Blue Moon will be NASA’s second lunar lander

NASA has chosen Blue Origin's Blue Moon lander for the Artemis 5 mission, following SpaceX's exclusivity in 2021
This render shows Blue Origin’s Blue Moon lander on the lunar surface. Credit: NASA

Lunar lander Blue Moon, built by Jeff BezosBlue Origin, will be the second system to carry NASA astronauts to the lunar surface. Announcement was made by space agency officials on May 19th last year. The consortium led by Blue Origin won the second contract for the Human Landing System (HLS) issued by NASA for the Artemis program. With the $3.4 billion award, Blue Origin will provide a second landing option for NASA astronauts, in addition to SpaceX‘s Starship, selected in 2021.

Blue Moon for Artemis 5

“An additional and different lander will help ensure the necessary hardware for a series of landings to further scientific and technological development on the lunar surface” said NASA Administrator Bill Nelson during the press conference.

Representatives from Blue Origin stated that the lander, called Blue Moon, will be ready for the Artemis 5 mission landing scheduled for 2029. “We are testing complete landing systems and the entire architecture before any astronaut gets into the vehicle, and that will happen about a year before” said John Couluris, Blue Origin’s Vice President for Lunar Transportation, during the same press conference.

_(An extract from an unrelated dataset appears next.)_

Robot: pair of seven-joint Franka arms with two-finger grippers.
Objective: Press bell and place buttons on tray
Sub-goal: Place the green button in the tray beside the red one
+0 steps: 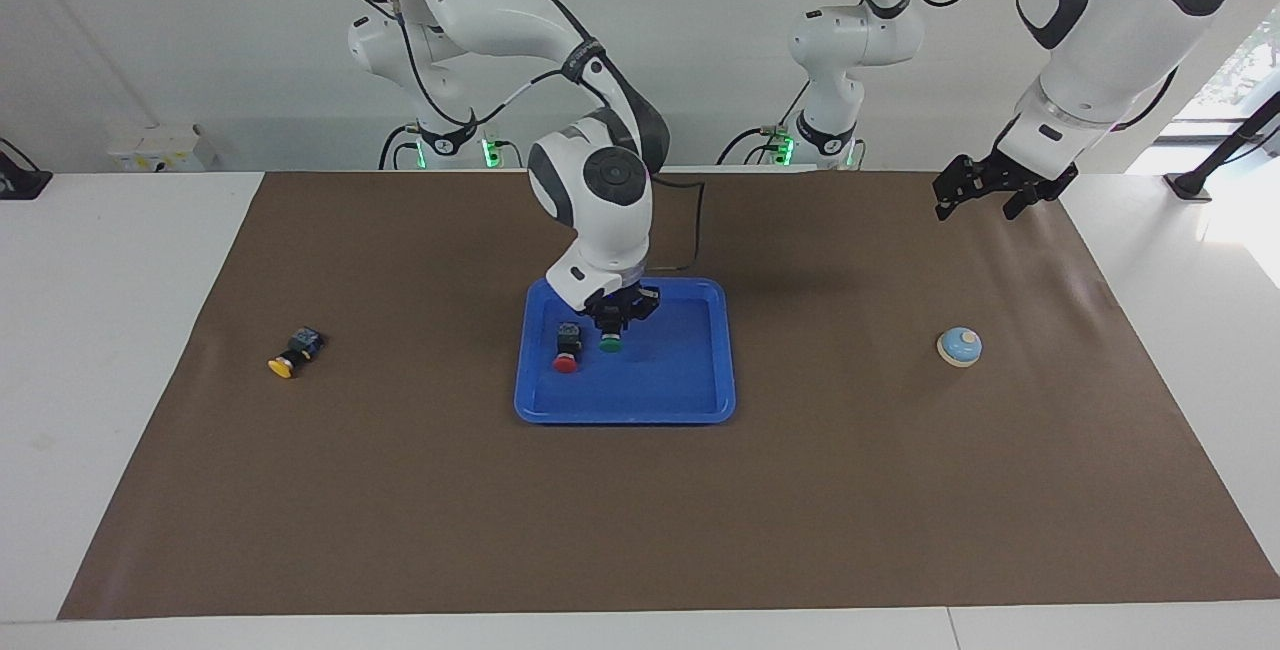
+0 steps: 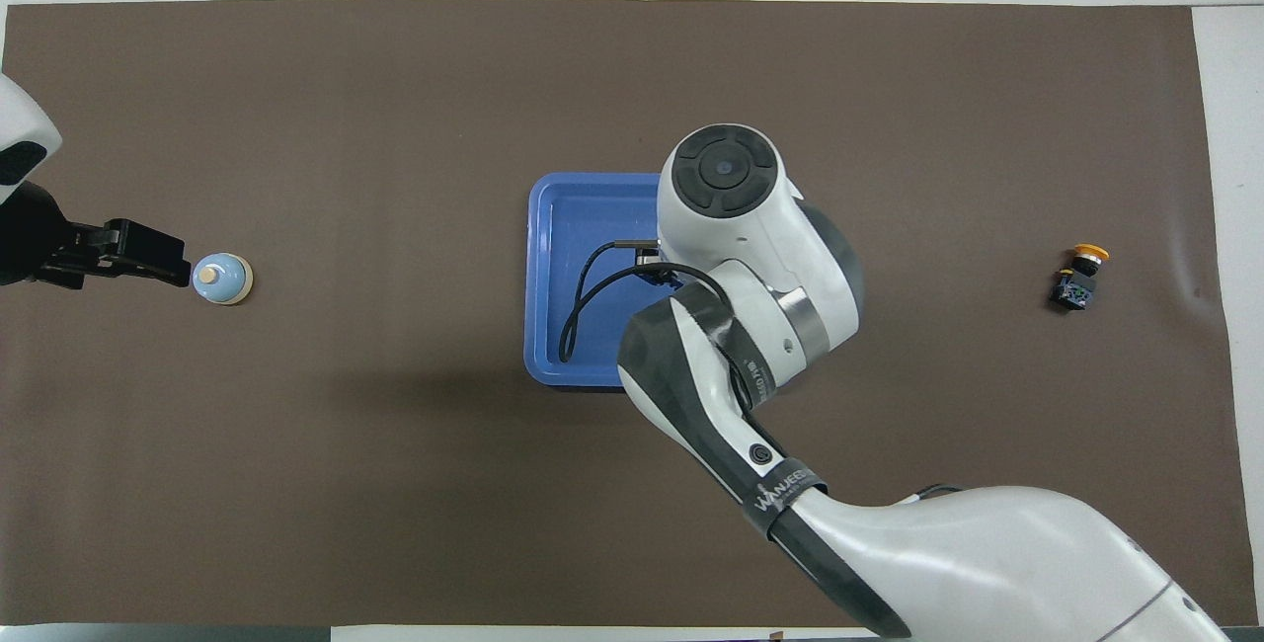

The Artemis 5 mission requires the Blue Moon lander to launch on a yet-to-be-announced rocket and dock with the Lunar Gateway, NASA’s future lunar orbit outpost. Astronauts will reach the Gateway using NASA’s Space Launch System (SLS) rocket in an Orion spacecraft. After docking with the Gateway, NASA astronauts will transfer to Blue Moon to travel to the lunar south pole for approximately a week.

Winning SLD Consortium

Following the recent failures of the Japanese company iSpace, which crashed its lander, Couluris stated that Blue Origin will rely on its large industrial team to learn from “lessons learned so as not to repeat those mistakes” in the Artemis 5 mission.

Blue Origin’s “SLD National Team” also includes Lockheed Martin, Draper, Boeing, Astrobotic, and Honeybee Robotics. Lockheed Martin will provide a cislunar transporter to refuel the reusable Blue Moon lander, which will remain in “parking orbit” between NASA missions to reduce costs.

NASA officials declined to say during the press conference what made Blue Origin’s bid the winning option, stating that the documentation would be released shortly. The bidding for the new HLS contract concluded in December. There was another competitor, a consortium led by Northrop Grumman, a former collaborator of Blue Origin during the HLS round that concluded in 2021.

US Senate Funding for HLS

The origin of the new HLS award dates back to April 2021. Shortly after NASA made SpaceX its sole choice for an Artemis lander after reviewing three proposals. The decision surprised many people who expected NASA to choose two out of the three companies vying for the lucrative contract.

SpaceX’s selection by NASA led to complaints from the other competitors, Blue Origin and Dynetics. Bezos’ company also filed a lawsuit, and the controversy delayed the implementation of SpaceX’s contract for several months. While the agency was eventually allowed to proceed, in September 2021, the Senate Appropriations Committee ordered NASA to select a second company to build an alternative crewed Artemis lander.

In the 2021 report, the Senate also noted that NASA’s Human Launch System program was not underfunded, as NASA had stated in its decision to exclusively fund SpaceX. The NASA budget of $24.83 billion in that fiscal year was slightly higher than the $24.8 billion requested by NASA.

SpaceX Delays

The Artemis 3 mission will use SpaceX’s Starship system to land near the lunar south pole. The launch is planned before 2025, but much depends on the progress of Starship’s development. Elon Musk‘s company has also been tasked with landing the astronauts for the Artemis 4 mission.

Starship has experienced delays in development due to several factors. In August 2022, NASA’s Office of Inspector General warned that the first human landing on the Moon might have to wait until 2026. SpaceX originally aimed to attempt a Starship space launch in 2021. However, the documentation and consultation required to complete the environmental analysis with the Federal Aviation Administration (FAA), along with development work, delayed a launch until April 2023.

The dramatic and highly anticipated launch last month ended just minutes after liftoff. The Starship encountered some issues during flight, and SpaceX commanded its destruction over the Gulf of Mexico. Additionally, the immense power of the Starship booster caused cement debris to explode hundreds of meters from its launch platform, damaging structures and the Orbital Launch Platform (OLP).